Government data puts the number into stark relief: more than half of U.S. veterans today are unemployed. Mission Roll Call’s recent survey adds another layer—62% of military families also feel the strain, often juggling uncertainty alongside frequent relocations. The disconnect between skill and opportunity is not a question of talent. It’s a question of translation.
Why Businesses Should Actively Seek Out Veterans
If you’ve ever tried to hold a team together during a chaotic product launch or an unplanned market shake-up, you already know the value of calm, decisive leadership. Veterans have made a career out of that—only their “projects” often came with real-world stakes.
Companies that understand this don’t recruit veterans as a symbolic gesture; they do it because the return is tangible. Military-trained professionals are used to acting without a safety net.

They commit to goals, adapt when the plan collapses, and work toward outcomes without waiting for someone else to fix the problem. In industries where deadlines get messy and resources run thin, that’s not just helpful—it can be the difference between recovering and stalling out.

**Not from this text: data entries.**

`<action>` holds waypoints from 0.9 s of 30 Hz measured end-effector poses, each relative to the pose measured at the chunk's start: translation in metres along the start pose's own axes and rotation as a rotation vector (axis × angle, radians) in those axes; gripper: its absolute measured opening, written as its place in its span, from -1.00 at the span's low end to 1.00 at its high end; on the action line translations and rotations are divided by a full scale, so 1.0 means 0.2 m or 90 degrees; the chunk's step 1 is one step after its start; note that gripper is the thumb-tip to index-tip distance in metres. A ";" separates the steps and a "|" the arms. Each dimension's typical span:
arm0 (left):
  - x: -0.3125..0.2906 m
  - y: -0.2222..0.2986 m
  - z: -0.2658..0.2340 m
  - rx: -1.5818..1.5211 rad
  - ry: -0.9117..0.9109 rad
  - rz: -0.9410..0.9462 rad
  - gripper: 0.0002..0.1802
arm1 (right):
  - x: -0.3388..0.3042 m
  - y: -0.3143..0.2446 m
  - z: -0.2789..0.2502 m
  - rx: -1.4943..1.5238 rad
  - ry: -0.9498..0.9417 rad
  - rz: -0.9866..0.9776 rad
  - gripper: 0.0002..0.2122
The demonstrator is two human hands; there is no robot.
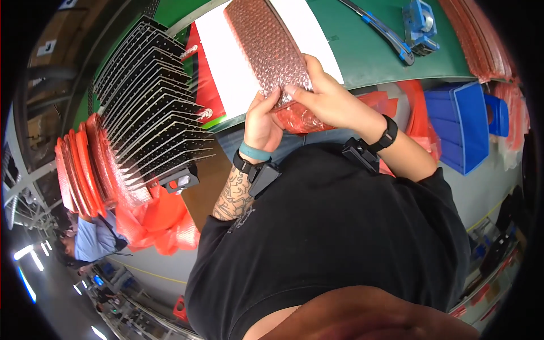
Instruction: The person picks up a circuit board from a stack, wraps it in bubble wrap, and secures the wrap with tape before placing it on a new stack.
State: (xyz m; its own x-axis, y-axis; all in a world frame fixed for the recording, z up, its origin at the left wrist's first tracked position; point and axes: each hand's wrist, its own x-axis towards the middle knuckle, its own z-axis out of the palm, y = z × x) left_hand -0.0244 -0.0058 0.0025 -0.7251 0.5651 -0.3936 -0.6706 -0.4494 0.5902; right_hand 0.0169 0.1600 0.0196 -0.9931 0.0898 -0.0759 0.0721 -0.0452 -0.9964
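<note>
Both my hands hold the near end of a long flat package in red bubble wrap (269, 45), above a white sheet (218, 62) on the green worktable. My left hand (263, 126) grips the package's left corner, its thumb on top. My right hand (331, 99) is closed round the right edge, its thumb also pressing on the wrap. A loose flap of red wrap (300, 118) hangs below my hands, toward my body. What lies inside the wrap is hidden.
Black perforated metal panels (153, 85) stand in a row on the left, with red bubble-wrapped pieces (85, 164) beside them. A blue utility knife (385, 35) and a blue tape dispenser (420, 27) lie at the back right. A blue bin (458, 126) stands at the right. One person (93, 241) is farther left.
</note>
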 end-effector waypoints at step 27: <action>-0.05 -0.11 -0.12 -0.380 -0.185 -0.074 -0.46 | -0.08 -0.15 0.03 0.147 -0.084 -0.021 -0.57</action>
State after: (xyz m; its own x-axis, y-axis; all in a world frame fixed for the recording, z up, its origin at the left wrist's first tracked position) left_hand -0.0062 -0.0182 -0.0228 -0.6275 0.7587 -0.1753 -0.7739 -0.6325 0.0326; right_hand 0.0303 0.1531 0.0506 -0.9992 -0.0340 -0.0223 0.0307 -0.2714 -0.9620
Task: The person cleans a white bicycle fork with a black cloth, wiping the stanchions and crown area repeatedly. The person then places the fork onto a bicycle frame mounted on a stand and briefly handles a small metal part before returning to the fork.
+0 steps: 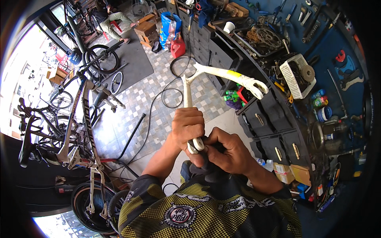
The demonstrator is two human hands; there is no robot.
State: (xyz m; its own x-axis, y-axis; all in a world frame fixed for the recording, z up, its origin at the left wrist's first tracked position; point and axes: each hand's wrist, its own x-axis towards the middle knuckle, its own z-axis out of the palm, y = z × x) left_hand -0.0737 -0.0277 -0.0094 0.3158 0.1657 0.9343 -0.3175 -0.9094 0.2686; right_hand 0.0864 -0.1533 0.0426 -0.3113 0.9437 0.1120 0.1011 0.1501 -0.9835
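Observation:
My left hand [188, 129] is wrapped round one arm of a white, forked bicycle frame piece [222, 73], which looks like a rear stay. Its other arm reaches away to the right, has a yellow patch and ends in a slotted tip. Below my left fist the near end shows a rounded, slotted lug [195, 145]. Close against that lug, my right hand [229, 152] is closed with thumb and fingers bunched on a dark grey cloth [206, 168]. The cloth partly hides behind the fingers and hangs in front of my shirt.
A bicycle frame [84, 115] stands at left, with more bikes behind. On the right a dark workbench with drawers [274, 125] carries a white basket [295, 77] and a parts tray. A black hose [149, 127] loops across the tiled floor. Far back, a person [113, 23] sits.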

What Makes Veterans Stand Out
The corporate world tends to value tidy bullet points on a résumé, but veterans often carry achievements that don’t fit into neat boxes. Try condensing “responsible for the lives, safety, and performance of 120 people in an unpredictable environment” into two lines, and you’ll see the problem.
Their skill set is broad but battle-tested:
Proven leadership – Not leadership in theory, but in practice—directing people in tense, unpredictable conditions and getting results.
Adaptability – A mission can change mid-operation; veterans don’t just accept that reality, they train for it.
Team-first mindset – The military drills into its people that success is a collective achievement. In a company culture, that’s a stabilizing force.
Veterans Excel in Management Roles

Think of a military company commander: they’re balancing personnel morale, budget oversight, operational readiness, and timelines that don’t shift because of market conditions. Jim Whaley, CEO of Mission Roll Call and a 20-year Army veteran, sees this as directly comparable to a corporate CEO role—just with less margin for error and no option to call the meeting early.
Veterans also stand out in environments without much structure. In a startup, where job descriptions are more like guidelines than rules, they bring order without stifling agility. They’re comfortable wearing several hats at once, prioritizing under pressure, and holding a team accountable without killing morale.
Veteran-Led Companies Are Leading the Way
In Austin, ATX Defense is proving that veteran-led businesses can thrive while pulling others up with them. Founders Zach Walker and Shawn Kotoske didn’t just build a cybersecurity firm; they built a recruiting pipeline for service members in transition.
Through the Department of Defense’s SkillBridge program, they give soon-to-depart service members hands-on experience in civilian roles. Seven are in the program now, and several are already lined up for full-time positions. The firm’s remote-first structure isn’t just a perk—it’s a lifeline for military families still dealing with relocations.